> **Task item**:
Return the lines of the data below exactly. Start at the first and end with the line containing "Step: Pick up".

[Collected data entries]

════════════════

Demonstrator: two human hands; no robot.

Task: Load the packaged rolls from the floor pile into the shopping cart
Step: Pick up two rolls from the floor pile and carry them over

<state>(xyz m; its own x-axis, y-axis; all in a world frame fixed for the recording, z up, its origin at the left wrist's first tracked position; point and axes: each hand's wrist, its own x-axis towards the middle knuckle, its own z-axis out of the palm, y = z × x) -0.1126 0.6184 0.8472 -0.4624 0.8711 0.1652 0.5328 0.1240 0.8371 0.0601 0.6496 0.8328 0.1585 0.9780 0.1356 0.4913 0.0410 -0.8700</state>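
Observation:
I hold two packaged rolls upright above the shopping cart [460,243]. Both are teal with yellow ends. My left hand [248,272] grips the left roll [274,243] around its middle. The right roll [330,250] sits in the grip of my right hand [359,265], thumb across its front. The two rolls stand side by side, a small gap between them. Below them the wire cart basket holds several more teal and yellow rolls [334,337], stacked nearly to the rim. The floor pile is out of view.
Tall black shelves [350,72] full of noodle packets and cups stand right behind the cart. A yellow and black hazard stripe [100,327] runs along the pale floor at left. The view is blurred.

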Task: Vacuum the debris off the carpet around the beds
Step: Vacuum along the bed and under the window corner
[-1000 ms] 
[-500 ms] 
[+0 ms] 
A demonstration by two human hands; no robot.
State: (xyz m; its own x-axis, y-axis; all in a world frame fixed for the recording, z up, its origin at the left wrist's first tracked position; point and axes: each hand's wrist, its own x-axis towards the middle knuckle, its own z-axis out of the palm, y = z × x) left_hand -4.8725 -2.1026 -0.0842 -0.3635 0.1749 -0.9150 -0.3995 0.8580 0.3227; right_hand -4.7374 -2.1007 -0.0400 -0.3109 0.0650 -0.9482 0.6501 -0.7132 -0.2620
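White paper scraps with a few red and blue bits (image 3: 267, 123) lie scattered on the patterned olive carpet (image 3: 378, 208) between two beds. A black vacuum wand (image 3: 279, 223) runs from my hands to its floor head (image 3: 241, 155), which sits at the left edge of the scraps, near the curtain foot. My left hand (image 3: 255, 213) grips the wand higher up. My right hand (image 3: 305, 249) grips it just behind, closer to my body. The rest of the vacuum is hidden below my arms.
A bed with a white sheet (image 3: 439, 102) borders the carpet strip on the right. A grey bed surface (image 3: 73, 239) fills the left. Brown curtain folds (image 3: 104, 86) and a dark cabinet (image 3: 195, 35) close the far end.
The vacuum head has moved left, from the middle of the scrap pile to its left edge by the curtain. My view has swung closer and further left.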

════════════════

> **Task solution**:
Demonstrator: two human hands; no robot.

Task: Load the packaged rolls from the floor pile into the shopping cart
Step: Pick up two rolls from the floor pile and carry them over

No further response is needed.